Popular books that are now banned include The Hate U Give by Angie Thomas, which was released as a movie in 2018 and quickly rose in popularity for its honest portrayal of police brutality.

The Bluest Eye by Toni Morrison, which speaks on the harmful beauty standards often internalized by young, Black girls, has also been taken off of classroom shelves.

It is damaging to society to restrict books that discuss injustices that marginalized groups endure. These conversations are ultimately necessary to foster collective growth.

Another hotly debated topic is the teaching of critical race theory, a framework of legal analysis based on the premise of race, which conservatives often fault for painting Black people as “victims.”

But the purpose of critical race theory is to highlight American systems that cause people of color to face systematic oppression in their daily lives. It is a means of uplifting the Black community through educating the public, not diminishing it.

The framework for critical race theory was developed by many civil rights activists who sought to hold systems accountable for their mistreatment of Black individuals.

Derrick Bell, a lawyer and activist, was one of the pioneers for CRT where he argued that racism was ingrained into American systems through governmental policies that uplifted oppression.

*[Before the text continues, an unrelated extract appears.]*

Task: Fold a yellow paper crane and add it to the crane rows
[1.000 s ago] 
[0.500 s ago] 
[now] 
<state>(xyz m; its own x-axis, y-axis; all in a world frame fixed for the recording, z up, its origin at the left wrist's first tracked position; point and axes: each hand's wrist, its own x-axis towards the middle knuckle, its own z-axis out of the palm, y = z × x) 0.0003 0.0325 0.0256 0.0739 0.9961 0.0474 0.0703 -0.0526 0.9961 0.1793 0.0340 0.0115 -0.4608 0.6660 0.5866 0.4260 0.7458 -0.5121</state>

A museum that can accurately tell the stories of what the Black community has endured will teach the newer generation important lessons about the past and how to learn from it.

Moreover, other than a school center, one of the best places to teach is through a museum where everyone, young or old, is welcome to visit.

“Black history is American history, which is why now more than ever, as Black history comes under attack from extreme conservatives who would like to whitewash the history of our nation, we must work to uplift that history,” Goldman said.

Furthermore, the establishment of a museum on the sacred ground will serve to recognize Black laborer’s contributions to the country. Excavators found the remains of 20,000 enslaved Africans in the burial site where the museum will be constructed.

According to the bill, “[The Museum] will reflect the significance of the African Burial Ground and help the people of the United States understand the past and honor the history of all people in the United States.”